> [Data extract]
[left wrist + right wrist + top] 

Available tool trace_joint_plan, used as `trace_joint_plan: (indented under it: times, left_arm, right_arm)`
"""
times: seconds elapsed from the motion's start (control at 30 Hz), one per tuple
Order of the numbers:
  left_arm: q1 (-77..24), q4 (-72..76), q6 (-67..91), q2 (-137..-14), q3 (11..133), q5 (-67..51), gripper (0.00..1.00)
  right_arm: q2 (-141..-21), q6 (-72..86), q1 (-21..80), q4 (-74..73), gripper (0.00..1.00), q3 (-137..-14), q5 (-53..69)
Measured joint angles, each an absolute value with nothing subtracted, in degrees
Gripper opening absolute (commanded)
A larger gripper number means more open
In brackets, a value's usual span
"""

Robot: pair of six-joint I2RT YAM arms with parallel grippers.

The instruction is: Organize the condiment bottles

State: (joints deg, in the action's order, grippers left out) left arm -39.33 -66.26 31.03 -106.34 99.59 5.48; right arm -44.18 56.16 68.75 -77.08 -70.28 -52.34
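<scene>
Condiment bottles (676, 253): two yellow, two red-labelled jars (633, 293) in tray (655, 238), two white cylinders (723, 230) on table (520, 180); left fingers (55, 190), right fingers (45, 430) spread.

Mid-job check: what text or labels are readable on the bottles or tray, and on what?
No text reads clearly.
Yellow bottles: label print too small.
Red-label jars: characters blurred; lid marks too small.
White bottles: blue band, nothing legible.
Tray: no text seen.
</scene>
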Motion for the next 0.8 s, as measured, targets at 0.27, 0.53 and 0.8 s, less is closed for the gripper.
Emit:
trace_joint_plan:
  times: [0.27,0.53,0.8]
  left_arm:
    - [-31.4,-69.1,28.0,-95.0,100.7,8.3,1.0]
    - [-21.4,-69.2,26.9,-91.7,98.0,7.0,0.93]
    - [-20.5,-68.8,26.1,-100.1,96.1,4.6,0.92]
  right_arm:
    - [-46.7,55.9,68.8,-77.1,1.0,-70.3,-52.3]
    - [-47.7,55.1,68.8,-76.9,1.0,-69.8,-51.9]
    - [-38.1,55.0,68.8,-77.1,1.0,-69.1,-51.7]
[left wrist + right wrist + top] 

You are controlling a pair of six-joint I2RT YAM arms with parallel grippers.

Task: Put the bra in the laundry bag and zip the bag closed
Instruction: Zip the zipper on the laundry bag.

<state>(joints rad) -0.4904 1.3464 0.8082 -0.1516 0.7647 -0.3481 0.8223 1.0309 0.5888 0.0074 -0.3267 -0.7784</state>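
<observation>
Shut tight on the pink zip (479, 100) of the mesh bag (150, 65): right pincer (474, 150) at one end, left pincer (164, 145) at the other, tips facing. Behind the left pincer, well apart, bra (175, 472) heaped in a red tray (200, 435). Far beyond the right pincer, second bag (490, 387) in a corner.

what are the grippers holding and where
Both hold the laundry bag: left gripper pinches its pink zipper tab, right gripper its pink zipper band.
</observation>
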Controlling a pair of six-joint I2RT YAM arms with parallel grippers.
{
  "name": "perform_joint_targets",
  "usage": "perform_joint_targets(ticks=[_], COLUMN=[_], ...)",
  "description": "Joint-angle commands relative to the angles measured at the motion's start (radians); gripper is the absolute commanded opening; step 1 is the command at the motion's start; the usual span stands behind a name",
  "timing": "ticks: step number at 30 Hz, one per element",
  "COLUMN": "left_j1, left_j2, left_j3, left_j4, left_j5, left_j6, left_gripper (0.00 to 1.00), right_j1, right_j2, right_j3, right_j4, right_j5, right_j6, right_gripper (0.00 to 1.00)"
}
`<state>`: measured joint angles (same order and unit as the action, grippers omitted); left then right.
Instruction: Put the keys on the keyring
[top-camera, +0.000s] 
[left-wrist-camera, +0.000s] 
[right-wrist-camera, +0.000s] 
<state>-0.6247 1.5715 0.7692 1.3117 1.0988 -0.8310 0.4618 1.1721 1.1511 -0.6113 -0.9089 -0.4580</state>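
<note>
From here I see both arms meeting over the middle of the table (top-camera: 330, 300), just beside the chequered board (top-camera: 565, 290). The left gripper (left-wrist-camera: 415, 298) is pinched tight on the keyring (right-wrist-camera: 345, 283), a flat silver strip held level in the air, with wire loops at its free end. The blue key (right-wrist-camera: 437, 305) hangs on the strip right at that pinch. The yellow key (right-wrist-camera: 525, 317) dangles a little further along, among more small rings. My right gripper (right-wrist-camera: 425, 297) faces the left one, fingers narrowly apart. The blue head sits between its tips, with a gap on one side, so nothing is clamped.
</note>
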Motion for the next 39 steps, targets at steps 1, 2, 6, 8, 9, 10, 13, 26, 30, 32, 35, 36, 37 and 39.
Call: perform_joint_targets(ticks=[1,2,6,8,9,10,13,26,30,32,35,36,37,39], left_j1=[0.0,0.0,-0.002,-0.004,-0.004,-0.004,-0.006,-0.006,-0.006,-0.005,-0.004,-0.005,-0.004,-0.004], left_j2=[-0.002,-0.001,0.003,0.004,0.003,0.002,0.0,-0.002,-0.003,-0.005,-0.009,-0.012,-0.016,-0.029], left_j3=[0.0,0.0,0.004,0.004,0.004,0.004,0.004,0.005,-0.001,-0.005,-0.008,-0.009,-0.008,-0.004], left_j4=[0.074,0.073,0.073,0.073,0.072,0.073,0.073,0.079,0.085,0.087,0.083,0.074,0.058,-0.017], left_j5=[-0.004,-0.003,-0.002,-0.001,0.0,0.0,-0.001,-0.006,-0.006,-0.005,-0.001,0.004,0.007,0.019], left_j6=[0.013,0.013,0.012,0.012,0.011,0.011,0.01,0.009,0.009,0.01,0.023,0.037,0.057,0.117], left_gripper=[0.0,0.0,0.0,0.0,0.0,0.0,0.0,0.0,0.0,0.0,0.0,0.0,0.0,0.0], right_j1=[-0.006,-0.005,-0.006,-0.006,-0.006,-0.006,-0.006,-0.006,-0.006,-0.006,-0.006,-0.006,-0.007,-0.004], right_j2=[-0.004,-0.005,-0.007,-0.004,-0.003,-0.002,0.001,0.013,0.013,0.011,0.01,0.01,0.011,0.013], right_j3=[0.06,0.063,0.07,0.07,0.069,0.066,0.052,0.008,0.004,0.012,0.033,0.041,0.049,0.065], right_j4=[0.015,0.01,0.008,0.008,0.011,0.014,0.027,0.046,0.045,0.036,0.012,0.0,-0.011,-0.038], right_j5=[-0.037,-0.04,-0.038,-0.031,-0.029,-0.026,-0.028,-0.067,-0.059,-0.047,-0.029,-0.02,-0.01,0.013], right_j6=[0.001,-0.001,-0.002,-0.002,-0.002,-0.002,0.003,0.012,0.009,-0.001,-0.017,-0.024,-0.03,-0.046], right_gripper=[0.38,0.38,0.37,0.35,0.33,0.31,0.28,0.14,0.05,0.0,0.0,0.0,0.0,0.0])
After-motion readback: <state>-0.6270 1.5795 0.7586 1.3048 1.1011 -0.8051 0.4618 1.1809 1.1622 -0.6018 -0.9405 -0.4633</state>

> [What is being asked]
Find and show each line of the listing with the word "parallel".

> [Solution below]
Robot: pair of six-joint I2RT YAM arms with parallel grippers.
You are controlling a pair of six-joint I2RT YAM arms with parallel grippers.
Controlling a pair of six-joint I2RT YAM arms with parallel grippers.

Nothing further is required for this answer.